§ **DATA**:
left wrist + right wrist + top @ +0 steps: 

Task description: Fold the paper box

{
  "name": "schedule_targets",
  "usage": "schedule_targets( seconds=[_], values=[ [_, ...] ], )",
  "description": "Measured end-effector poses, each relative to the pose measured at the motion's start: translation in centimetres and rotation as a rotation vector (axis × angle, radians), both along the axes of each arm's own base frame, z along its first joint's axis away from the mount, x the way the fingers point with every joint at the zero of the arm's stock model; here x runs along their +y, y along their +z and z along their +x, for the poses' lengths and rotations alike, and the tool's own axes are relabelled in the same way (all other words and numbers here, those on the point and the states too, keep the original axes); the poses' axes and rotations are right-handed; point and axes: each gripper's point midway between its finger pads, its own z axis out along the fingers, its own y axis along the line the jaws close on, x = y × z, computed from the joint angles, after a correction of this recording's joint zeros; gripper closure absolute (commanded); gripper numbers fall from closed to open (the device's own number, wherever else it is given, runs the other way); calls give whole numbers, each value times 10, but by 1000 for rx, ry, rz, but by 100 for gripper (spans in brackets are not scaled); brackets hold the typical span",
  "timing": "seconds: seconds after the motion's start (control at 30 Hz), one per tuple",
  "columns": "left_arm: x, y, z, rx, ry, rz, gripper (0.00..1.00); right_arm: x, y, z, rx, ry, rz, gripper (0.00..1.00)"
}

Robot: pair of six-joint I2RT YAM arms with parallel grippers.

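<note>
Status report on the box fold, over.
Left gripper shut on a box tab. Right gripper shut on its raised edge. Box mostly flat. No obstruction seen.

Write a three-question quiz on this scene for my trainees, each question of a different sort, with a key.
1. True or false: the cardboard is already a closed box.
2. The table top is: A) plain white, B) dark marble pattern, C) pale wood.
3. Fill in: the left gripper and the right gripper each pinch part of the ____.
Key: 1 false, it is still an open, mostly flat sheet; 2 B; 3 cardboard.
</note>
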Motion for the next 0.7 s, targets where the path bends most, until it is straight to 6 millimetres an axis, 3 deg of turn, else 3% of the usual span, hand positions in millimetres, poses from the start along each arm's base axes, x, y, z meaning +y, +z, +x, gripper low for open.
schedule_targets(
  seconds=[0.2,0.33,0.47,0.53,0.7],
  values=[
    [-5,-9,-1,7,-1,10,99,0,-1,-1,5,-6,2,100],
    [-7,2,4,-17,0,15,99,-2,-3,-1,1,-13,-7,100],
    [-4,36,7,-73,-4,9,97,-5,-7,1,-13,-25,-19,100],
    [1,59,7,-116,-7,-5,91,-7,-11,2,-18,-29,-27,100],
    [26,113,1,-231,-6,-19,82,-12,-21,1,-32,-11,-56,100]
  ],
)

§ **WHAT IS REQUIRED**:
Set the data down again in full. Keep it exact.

§ **YOUR RESPONSE**:
left wrist + right wrist + top @ +0 steps: 

Task description: Fold the paper box

{
  "name": "schedule_targets",
  "usage": "schedule_targets( seconds=[_], values=[ [_, ...] ], )",
  "description": "Measured end-effector poses, each relative to the pose measured at the motion's start: translation in centimetres and rotation as a rotation vector (axis × angle, radians), both along the axes of each arm's own base frame, z along its first joint's axis away from the mount, x the way the fingers point with every joint at the zero of the arm's stock model; here x runs along their +y, y along their +z and z along their +x, for the poses' lengths and rotations alike, and the tool's own axes are relabelled in the same way (all other words and numbers here, those on the point and the states too, keep the original axes); the poses' axes and rotations are right-handed; point and axes: each gripper's point midway between its finger pads, its own z axis out along the fingers, its own y axis along the line the jaws close on, x = y × z, computed from the joint angles, after a correction of this recording's joint zeros; gripper closure absolute (commanded); gripper numbers fall from closed to open (the device's own number, wherever else it is given, runs the other way); calls give whole numbers, each value times 10, but by 1000 for rx, ry, rz, but by 100 for gripper (spans in brackets are not scaled); brackets hold the typical span",
  "timing": "seconds: seconds after the motion's start (control at 30 Hz), one per tuple",
  "columns": "left_arm: x, y, z, rx, ry, rz, gripper (0.00..1.00); right_arm: x, y, z, rx, ry, rz, gripper (0.00..1.00)"
}

Robot: pair of six-joint I2RT YAM arms with parallel grippers.

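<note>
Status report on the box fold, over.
Left gripper shut on a box tab. Right gripper shut on its raised edge. Box mostly flat. No obstruction seen.

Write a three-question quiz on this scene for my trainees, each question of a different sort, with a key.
1. True or false: the cardboard is already a closed box.
2. The table top is: A) plain white, B) dark marble pattern, C) pale wood.
3. Fill in: the left gripper and the right gripper each pinch part of the ____.
Key: 1 false, it is still an open, mostly flat sheet; 2 B; 3 cardboard.
</note>
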Motion for the next 0.7 s, targets where the path bends most, until it is straight to 6 millimetres an axis, 3 deg of turn, else 3% of the usual span, hand positions in millimetres, poses from the start along each arm's base axes, x, y, z meaning +y, +z, +x, gripper low for open.
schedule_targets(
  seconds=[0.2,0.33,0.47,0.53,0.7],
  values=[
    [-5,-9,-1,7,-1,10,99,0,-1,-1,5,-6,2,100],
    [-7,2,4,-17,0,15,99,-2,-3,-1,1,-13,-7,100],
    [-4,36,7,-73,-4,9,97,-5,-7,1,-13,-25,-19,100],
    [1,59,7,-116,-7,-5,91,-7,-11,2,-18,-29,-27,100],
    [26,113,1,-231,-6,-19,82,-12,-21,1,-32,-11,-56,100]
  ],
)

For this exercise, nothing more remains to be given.